What this task involves: Could you restate the entries below word for word and leave out the pictures?

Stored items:

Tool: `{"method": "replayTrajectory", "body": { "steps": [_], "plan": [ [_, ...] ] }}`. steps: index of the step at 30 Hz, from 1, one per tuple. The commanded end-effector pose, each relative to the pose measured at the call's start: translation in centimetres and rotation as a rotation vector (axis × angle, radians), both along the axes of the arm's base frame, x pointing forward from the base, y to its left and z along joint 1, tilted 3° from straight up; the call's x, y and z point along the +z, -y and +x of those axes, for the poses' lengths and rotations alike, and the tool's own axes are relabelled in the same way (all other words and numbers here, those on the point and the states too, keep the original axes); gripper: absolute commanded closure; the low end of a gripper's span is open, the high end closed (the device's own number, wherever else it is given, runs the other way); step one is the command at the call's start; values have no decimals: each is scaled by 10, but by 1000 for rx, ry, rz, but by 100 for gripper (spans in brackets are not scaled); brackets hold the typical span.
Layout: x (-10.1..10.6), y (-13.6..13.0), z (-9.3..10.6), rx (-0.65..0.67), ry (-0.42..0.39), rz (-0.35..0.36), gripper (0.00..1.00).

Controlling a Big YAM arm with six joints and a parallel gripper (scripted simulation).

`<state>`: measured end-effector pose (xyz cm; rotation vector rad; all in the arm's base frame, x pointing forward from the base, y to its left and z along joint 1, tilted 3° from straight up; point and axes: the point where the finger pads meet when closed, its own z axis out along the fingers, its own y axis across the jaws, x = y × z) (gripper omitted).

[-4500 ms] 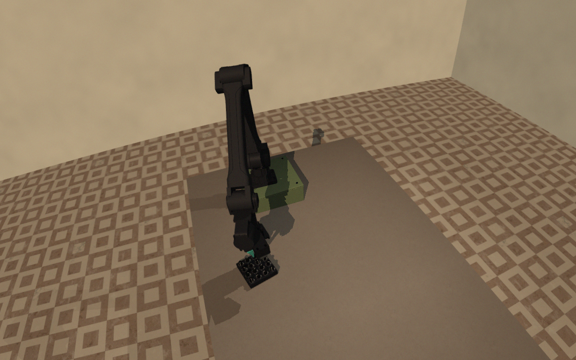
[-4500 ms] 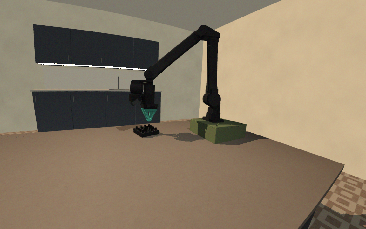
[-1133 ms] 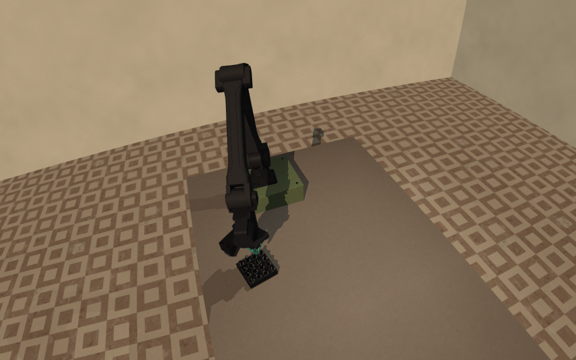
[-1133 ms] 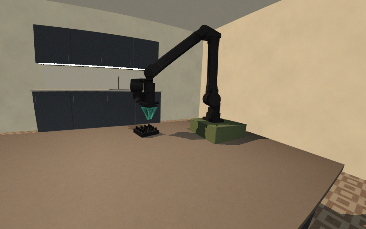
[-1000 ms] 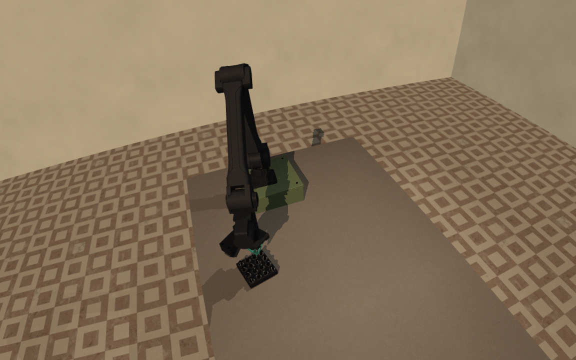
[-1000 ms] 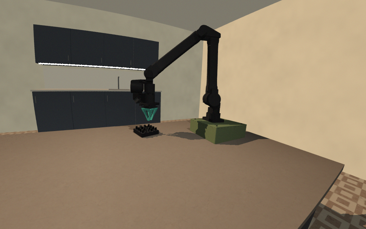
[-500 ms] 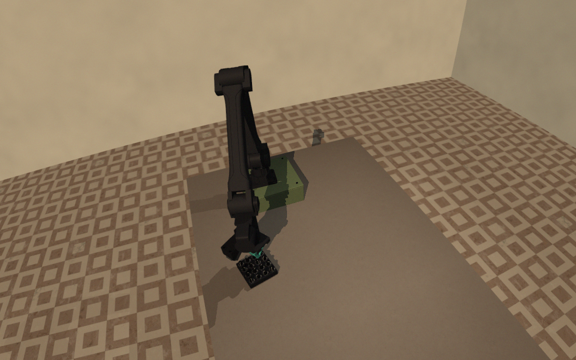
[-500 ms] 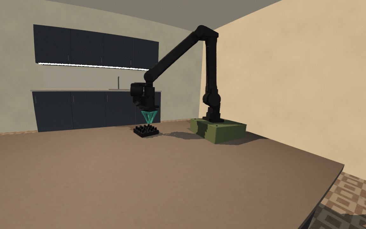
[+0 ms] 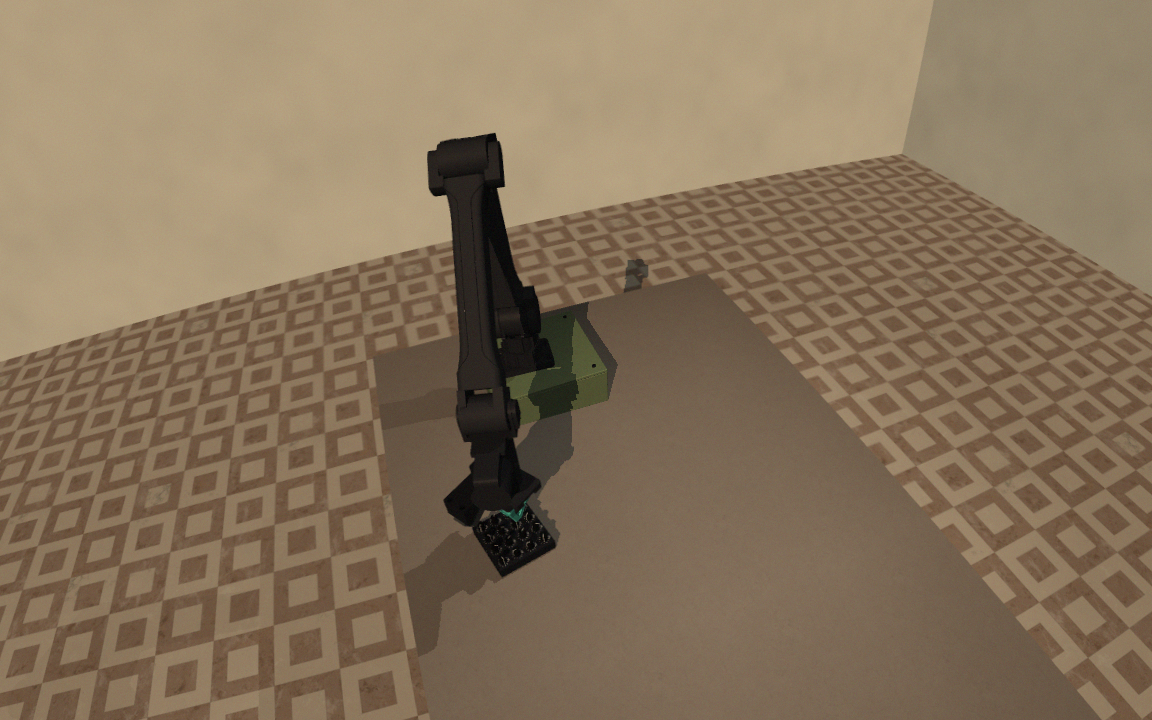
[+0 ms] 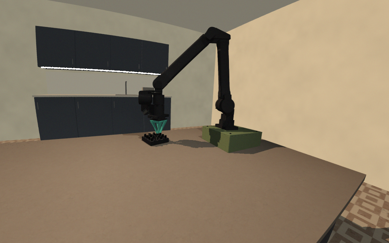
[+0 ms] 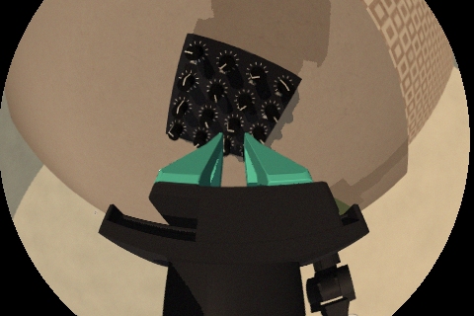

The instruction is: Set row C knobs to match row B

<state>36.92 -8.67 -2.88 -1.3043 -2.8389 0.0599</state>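
The black knob box (image 9: 528, 559) (image 10: 159, 142) (image 11: 212, 48) stands flat on the table, its four rows of knobs up. In the wrist view the printed names lie below the knobs, so row A is at the top. There B2's line (image 11: 215, 98) points down, B3's (image 11: 242, 107) down-left and C2's (image 11: 207, 123) down. C3 (image 11: 234, 123) shows a bent white line. My gripper (image 9: 515, 516) (image 10: 158, 133) (image 11: 233, 138) has teal fingers slightly apart, with nothing held. Its tips are low at the knobs near C3 and D3. The fingers partly hide row D; exact marks are hard to read.
The green base block (image 9: 593, 386) (image 10: 244, 141) bearing the arm stands behind the gripper on the table (image 9: 696, 537) (image 10: 129, 187). The table's edge (image 9: 401, 573) runs close to one side of the box. Kitchen cabinets (image 10: 59, 117) stand in the background.
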Motion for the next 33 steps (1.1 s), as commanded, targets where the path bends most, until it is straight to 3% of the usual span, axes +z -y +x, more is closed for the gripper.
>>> {"method": "replayTrajectory", "body": {
  "steps": [1, 33],
  "plan": [
    [-3, 8, 7, -6, 19, -7, 81],
    [-2, 8, 9, -5, 25, -9, 81]
  ]
}}
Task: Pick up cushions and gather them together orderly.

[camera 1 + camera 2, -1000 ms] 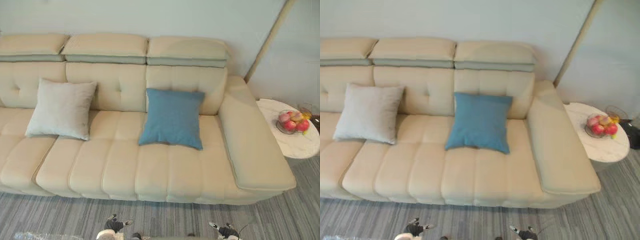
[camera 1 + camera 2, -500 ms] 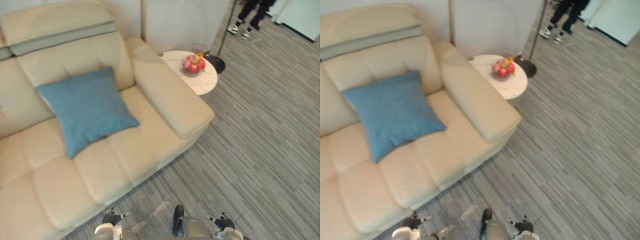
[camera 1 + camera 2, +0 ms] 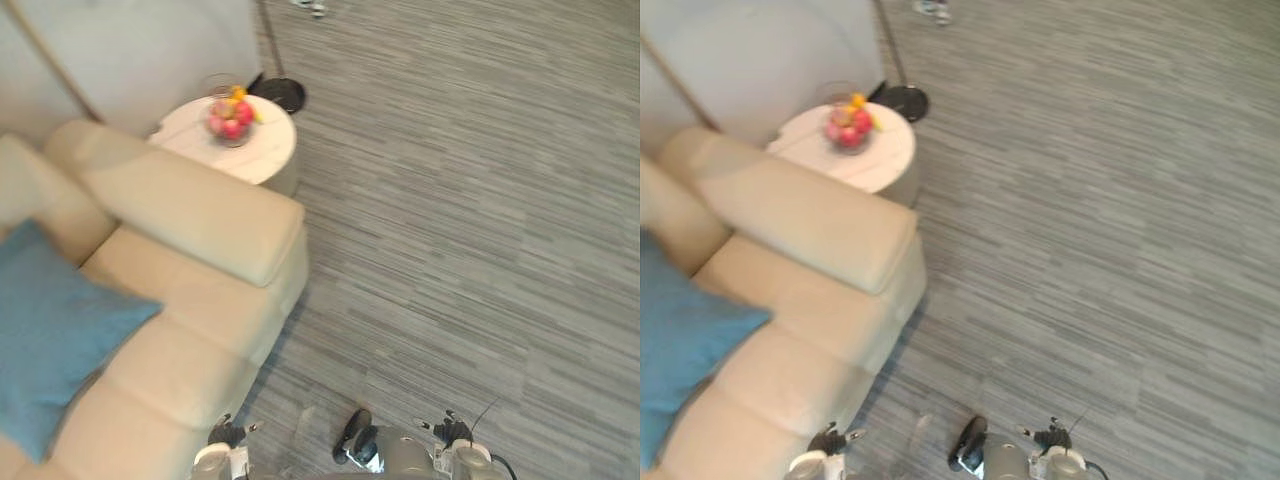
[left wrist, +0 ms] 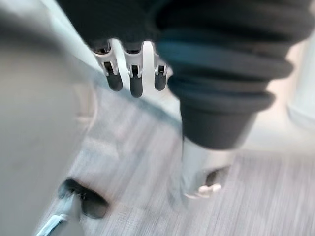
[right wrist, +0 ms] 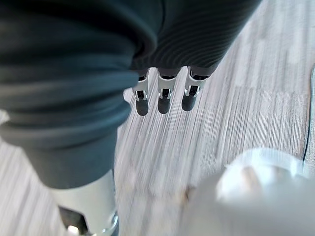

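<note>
Heads up, both hands are empty: your left hand (image 4: 136, 78) and right hand (image 5: 164, 101) hang with fingers straight and apart, gripping nothing. The blue cushion (image 3: 45, 330) sits on the sofa (image 3: 190, 210) at the lower left of the head view, so I'd square up to it before reaching, then take it by an edge. Upper left, the bowl (image 3: 230, 118) on the round tabletop (image 3: 270, 155) holds red and yellow fruit, so leave that alone.

blue cushion (image 3: 45, 335): 8 o'clock, cut by the edge, one corner visible.
sofa (image 3: 190, 215): runs off the edge from 7 to 10 o'clock.
fruit bowl (image 3: 230, 118): 11 o'clock, fruit too small to identify.
person's shoe (image 3: 312, 6): 12 o'clock, cropped.
</note>
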Available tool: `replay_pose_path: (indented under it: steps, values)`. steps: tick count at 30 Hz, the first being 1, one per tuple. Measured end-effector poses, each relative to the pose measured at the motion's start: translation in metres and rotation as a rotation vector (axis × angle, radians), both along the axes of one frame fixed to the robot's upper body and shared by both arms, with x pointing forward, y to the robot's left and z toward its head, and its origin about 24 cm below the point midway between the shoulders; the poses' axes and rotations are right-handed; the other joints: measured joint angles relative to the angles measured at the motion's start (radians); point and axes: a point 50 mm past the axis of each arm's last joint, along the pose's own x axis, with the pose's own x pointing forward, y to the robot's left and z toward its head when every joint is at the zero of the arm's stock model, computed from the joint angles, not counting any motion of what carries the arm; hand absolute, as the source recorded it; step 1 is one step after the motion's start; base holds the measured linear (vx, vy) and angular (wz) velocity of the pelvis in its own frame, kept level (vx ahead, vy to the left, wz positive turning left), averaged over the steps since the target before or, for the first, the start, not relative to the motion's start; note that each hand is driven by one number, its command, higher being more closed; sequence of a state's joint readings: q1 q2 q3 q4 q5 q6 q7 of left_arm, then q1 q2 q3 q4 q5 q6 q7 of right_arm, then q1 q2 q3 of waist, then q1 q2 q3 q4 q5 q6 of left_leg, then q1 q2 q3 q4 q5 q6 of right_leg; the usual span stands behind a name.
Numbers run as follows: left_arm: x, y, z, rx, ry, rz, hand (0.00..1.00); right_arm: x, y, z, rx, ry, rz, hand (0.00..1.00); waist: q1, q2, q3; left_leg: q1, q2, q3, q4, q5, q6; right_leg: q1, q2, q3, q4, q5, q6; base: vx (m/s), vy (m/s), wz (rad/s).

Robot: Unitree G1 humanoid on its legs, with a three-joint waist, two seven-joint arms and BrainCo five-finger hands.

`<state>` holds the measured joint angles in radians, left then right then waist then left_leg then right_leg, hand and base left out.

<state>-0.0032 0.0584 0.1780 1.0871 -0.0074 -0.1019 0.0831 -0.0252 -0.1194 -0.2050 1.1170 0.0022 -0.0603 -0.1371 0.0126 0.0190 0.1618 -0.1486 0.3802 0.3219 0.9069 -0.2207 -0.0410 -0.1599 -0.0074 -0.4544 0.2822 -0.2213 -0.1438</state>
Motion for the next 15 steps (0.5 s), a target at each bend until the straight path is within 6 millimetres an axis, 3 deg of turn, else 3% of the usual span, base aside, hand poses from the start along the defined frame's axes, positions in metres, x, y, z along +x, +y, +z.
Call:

Answer section:
Tool: `{"method": "replayTrajectory", "body": { "steps": [_], "plan": [ [_, ...] ] }}`. steps: index of the step at 30 Hz, from 1, one per tuple. The commanded end-effector pose, each relative to the pose measured at the call's start: translation in centimetres and rotation as a rotation vector (axis × angle, radians), both along the axes of the arm's base frame, x pointing forward from the base, y to its left and z along joint 1, tilted 3° from straight up; the call's x, y and z point along the +z, -y and +x of those axes, for the poses' lengths and rotations alike, and the tool's own axes are relabelled in the same way (all other words and numbers here, those on the point and the states too, keep the original axes); gripper: absolute commanded closure; the low end of a gripper's span is open, the high end closed (the device's own number, wherever else it is given, runs the other way); step one is the command at the call's start; values have no decimals: each is scaled by 10, but by 1000 for rx, ry, rz, but by 100 for gripper (spans in brackets are not scaled); brackets hold the typical span.
Layout: x (-10.1..10.6), y (-13.6..13.0), z (-9.3..10.6), rx (-0.65..0.67), ry (-0.42..0.39), rz (-0.35..0.36), gripper (0.00..1.00).

Controlling a Big YAM arm with six joints and a parallel gripper (scripted simulation).

`<state>`: measured end-effector pose (xyz cm; rotation vector rad; all in the arm's base frame, x pointing forward from the base, y to its left and z along joint 1, tilted 3° from straight up; point and axes: the point where the finger pads meet when closed, its own z axis out along the fingers, its own y axis across the jaws, x = y × z) (gripper omitted).

[-4500 ms] 
[-4500 ms] 
[-1133 ms] 
[-1133 ms] 
[-1000 ms] 
[-1000 ms] 
[-500 ms] 
[-500 ms] 
[+0 ms] 
[+0 ms] 
[+0 ms] 

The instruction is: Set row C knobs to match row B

<state>36.92 -8.67 -2.88 -1.3043 -2.8389 0.0599</state>
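The black knob box (image 9: 528, 559) (image 10: 159, 142) (image 11: 212, 48) stands flat on the table, its four rows of knobs up. In the wrist view the printed names lie below the knobs, so row A is at the top. There B2's line (image 11: 215, 98) points down, B3's (image 11: 242, 107) down-left and C2's (image 11: 207, 123) down. C3 (image 11: 234, 123) shows a bent white line. My gripper (image 9: 515, 516) (image 10: 158, 133) (image 11: 233, 138) has teal fingers slightly apart, with nothing held. Its tips are low at the knobs near C3 and D3. The fingers partly hide row D; exact marks are hard to read.
The green base block (image 9: 593, 386) (image 10: 244, 141) bearing the arm stands behind the gripper on the table (image 9: 696, 537) (image 10: 129, 187). The table's edge (image 9: 401, 573) runs close to one side of the box. Kitchen cabinets (image 10: 59, 117) stand in the background.
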Motion for the next 33 steps (1.1 s), as commanded, targets where the path bends most, until it is straight to 3% of the usual span, axes +z -y +x, more is closed for the gripper.
>>> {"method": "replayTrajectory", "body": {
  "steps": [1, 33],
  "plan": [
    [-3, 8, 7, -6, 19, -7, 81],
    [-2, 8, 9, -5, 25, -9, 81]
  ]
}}
Task: Pick up cushions and gather them together orderly.

[camera 1 + camera 2, -1000 ms] 
[camera 1 + camera 2, -500 ms] 
[camera 1 + camera 2, +0 ms] 
[left wrist, +0 ms] 
[right wrist, +0 ms] 

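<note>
Heads up, both hands are empty: your left hand (image 4: 136, 78) and right hand (image 5: 164, 101) hang with fingers straight and apart, gripping nothing. The blue cushion (image 3: 45, 330) sits on the sofa (image 3: 190, 210) at the lower left of the head view, so I'd square up to it before reaching, then take it by an edge. Upper left, the bowl (image 3: 230, 118) on the round tabletop (image 3: 270, 155) holds red and yellow fruit, so leave that alone.

blue cushion (image 3: 45, 335): 8 o'clock, cut by the edge, one corner visible.
sofa (image 3: 190, 215): runs off the edge from 7 to 10 o'clock.
fruit bowl (image 3: 230, 118): 11 o'clock, fruit too small to identify.
person's shoe (image 3: 312, 6): 12 o'clock, cropped.
</note>
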Available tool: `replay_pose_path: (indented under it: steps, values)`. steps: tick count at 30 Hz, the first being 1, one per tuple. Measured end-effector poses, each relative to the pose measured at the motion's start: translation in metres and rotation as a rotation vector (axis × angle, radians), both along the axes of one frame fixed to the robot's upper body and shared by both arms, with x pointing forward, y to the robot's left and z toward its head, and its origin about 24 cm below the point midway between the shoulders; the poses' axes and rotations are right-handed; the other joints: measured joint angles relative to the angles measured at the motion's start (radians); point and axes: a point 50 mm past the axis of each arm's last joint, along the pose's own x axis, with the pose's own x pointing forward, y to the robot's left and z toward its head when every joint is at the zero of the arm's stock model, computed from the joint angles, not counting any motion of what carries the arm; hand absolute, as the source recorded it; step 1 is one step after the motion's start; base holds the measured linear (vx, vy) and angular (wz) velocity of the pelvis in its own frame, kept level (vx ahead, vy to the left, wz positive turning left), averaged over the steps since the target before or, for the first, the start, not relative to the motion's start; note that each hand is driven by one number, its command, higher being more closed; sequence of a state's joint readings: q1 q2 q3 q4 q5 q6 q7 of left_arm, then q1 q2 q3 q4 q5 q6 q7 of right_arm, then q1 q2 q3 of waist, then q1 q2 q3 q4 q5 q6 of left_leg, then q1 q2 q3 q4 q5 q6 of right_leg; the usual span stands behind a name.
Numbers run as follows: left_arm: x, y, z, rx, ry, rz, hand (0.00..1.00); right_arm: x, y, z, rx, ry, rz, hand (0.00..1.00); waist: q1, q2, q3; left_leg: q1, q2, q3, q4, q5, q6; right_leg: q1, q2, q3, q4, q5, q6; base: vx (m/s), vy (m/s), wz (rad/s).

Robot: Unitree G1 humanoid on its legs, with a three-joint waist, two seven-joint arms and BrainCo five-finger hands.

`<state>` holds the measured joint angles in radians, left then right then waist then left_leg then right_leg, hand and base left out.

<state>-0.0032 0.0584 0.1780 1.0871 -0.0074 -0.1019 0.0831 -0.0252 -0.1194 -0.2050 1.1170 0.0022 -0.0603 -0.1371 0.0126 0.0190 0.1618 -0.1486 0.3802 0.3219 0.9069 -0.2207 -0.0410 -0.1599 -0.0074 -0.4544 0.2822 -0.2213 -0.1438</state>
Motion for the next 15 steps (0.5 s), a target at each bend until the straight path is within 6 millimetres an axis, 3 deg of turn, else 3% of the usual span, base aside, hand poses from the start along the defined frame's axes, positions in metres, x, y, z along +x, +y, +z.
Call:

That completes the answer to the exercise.